_AIM OF THE TASK_. Your answer should show every line of the material below that includes "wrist".

_DATA EXTRACT_.

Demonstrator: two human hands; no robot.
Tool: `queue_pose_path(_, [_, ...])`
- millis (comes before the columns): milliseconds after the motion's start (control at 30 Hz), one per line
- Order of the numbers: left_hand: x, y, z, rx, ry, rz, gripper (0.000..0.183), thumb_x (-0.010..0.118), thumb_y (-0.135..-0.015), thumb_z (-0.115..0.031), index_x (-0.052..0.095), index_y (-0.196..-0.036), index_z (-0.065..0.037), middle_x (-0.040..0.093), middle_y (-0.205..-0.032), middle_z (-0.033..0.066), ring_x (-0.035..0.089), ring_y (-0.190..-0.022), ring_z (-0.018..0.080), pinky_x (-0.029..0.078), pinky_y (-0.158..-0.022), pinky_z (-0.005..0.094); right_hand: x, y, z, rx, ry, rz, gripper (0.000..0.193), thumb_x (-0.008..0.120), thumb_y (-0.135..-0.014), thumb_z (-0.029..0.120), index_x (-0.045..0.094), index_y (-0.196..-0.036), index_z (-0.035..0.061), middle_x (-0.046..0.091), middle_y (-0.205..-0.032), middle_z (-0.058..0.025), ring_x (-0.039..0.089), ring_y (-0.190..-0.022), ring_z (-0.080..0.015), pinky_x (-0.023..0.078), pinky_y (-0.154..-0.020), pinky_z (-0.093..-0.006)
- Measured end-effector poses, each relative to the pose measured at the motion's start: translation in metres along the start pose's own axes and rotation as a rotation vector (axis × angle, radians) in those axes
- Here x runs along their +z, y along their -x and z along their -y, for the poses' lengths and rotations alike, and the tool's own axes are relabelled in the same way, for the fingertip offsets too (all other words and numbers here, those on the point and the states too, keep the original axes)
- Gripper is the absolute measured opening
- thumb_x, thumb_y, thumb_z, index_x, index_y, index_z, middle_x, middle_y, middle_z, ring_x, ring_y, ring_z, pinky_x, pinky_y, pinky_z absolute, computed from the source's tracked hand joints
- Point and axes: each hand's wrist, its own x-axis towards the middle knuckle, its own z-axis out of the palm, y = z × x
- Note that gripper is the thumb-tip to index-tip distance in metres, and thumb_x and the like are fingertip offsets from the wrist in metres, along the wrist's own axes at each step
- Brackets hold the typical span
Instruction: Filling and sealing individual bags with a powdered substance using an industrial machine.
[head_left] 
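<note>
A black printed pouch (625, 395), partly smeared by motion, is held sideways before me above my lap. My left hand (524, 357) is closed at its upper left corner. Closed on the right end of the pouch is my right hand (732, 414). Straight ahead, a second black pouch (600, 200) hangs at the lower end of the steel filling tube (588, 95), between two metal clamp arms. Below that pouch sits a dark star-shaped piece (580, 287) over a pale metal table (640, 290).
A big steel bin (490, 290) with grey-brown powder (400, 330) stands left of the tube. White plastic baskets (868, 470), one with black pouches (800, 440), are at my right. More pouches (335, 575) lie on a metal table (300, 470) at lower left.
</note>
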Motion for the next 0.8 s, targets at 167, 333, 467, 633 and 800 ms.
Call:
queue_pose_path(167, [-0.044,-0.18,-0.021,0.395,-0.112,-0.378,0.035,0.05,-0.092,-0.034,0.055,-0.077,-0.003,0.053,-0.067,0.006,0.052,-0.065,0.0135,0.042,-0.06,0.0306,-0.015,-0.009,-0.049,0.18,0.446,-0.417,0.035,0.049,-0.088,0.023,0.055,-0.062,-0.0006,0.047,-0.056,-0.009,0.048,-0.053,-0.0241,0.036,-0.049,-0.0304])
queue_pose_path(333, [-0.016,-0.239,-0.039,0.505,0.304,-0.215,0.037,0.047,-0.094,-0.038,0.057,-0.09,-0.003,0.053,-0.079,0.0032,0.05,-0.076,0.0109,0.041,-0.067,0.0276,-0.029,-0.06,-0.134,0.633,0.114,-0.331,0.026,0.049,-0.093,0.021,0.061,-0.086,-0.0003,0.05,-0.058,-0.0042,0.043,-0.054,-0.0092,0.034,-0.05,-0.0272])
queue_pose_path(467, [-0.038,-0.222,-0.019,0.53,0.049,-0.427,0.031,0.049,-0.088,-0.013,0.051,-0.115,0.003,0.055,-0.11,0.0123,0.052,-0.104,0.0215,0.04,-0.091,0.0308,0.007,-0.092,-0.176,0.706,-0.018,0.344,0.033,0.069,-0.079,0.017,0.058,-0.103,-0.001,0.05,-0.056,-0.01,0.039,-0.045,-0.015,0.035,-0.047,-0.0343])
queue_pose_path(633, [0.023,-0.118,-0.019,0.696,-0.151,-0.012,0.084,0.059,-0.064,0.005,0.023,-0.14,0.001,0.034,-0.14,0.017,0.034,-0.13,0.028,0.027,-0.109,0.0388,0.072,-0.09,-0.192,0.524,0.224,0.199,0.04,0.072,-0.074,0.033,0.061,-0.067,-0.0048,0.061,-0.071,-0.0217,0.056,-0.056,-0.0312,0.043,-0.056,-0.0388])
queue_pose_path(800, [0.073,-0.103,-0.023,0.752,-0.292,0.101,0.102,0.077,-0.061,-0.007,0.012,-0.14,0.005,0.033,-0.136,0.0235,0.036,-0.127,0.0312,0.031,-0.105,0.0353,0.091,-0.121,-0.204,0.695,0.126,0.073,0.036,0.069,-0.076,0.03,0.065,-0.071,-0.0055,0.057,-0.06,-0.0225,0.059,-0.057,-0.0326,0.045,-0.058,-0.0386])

_WRITTEN RESPONSE_.
- Point and axes: each hand's wrist, its own x-axis towards the middle knuckle, its own z-axis out of the palm, y = z × x
- Note that gripper is the thumb-tip to index-tip distance in metres, and thumb_x and the like are fingertip offsets from the wrist in metres, along the wrist's own axes at each step

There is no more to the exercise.